El COVID-19 [1]es un nuevo nombre de lo real, eso que de entrada no tiene todo el sentido ya que no sabemos exactamente de qué se trata y aunque tratamos de compararlo con lo anterior (otros coronavirus), siempre queda un resto desconocido. Es lo que nos angustia y el resorte del pánico colectivo. De momento, es un significante que campa solo –COVID 19 o Coronavirus- al que le falta la segunda parte: el relato completo que lo explicaría, lo localizaría y de esta manera lo pondría “bajo control”. Ese relato aún lo estamos construyendo, no sin dificultades, ya que en medio de la crisis la narrativa está trufada de fakes, datos parciales, alertas a veces justas, otras desproporcionadas. Cuando el relato avance y sepamos quién es de verdad, cómo actúa y como lo podemos prevenir, el pánico caerá…hasta el próximo desconocido.
Las consecuencias son, por tanto, algo imprevisibles pero algunas las podemos avanzar: el mundo está cada vez más en cuarentena, algunos se ponen en ella por prescripción médica y otros por prevención o pánico, o incluso por modus vivendi. Algunas empresas empiezan a notarlo en la subida de su cotización: Zoom, Netflix, Facebook, Amazon o Slack. Todas ellas permiten el teletrabajo o el ocio doméstico. Las que dependen de suministros o mano de obra directa y presencial están cayendo. El capitalismo, como siempre, encuentra el beneficio de toda crisis.

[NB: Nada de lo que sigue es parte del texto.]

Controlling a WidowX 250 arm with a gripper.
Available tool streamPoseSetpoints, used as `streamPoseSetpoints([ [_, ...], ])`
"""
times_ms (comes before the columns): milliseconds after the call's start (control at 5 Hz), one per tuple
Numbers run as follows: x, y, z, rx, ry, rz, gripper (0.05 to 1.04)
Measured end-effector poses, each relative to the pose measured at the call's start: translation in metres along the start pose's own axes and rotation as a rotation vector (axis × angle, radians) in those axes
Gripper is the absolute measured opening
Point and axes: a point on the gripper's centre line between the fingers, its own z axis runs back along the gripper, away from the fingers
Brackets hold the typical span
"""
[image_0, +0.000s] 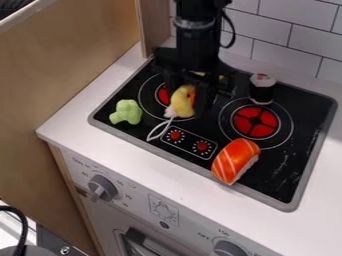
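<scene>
The black gripper (188, 100) hangs from the top edge over the left burner of the black stovetop. Right at it is a small yellow plush toy (181, 102) with an orange patch and a white cord loop that trails toward the knob panel; whether it is held is unclear. To the left, a light green broccoli-like toy (126, 112) rests on the stovetop. Behind the right burner stands a black and white sushi roll toy (262, 89). An orange and white striped sushi toy (236, 160) lies near the front edge.
The stovetop (289, 165) is set in a white counter (157, 175). A wooden panel (60, 65) rises at the left, and a white tiled wall (287, 40) stands behind. Oven knobs (102, 187) line the front.
</scene>
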Motion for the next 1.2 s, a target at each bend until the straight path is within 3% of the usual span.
streamPoseSetpoints([
  [200,0.001,0.008,0.014,-0.02,-0.002,-0.005,0.458],
  [600,0.008,0.047,0.018,0.0,-0.033,0.049,0.459],
  [1000,0.022,0.073,-0.004,0.033,-0.058,0.086,0.459],
  [1200,0.034,0.079,-0.012,0.044,-0.098,0.108,0.458],
])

Hace ya un tiempo que todos estamos un poco en cuarentena, resguardados en las series y las redes sociales, alejados del contacto con el otro, la fobia social de la que Freud hablaba hace ya un siglo. Ni siquiera una necesidad tan básica como el comer requiere que abandonemos el fortín casero, para ello están los riders y sus plataformas en auge.
Una nueva brecha digital parece dibujarse entre aquellos que pueden resistir al virus, aislados en sus casas, y los que no tienen otra opción que hacerle frente cuerpo a cuerpo. La paradoja es que muchos de esos mismos que pueden protegerse más fácilmente del enemigo hostil sustrayendo el cuerpo, a través de sus avatares digitales, son los que luego –pasado el tiempo de excepción- podrán pagar los cuidados presenciales (maestros/as que les hablen, médicos que los exploren, personas que les cuiden). Para los otros quedarán los cuidados virtuales (aprendizaje remoto, teleasistencia, diagnósticos por máquinas) más baratos y universalizables. Pronto, el contacto cuerpo a cuerpo, cara a cara, en condiciones saludables será un lujo al que muchos no podrán acceder.
El COVID-19 –y cómo dice el chiste viral vendrá el 20 (y otros)- ha venido a recordarnos nuestra fragilidad, ahora que empezábamos a creernos dueños absolutos de nuestro propio destino, creyentes del poder sin límites de la tecnología. Lo cierto es que todavía habitamos un cuerpo.
[1] Publicado originalmente en el diario La Vanguardia, viernes 12 de marzo de 2020.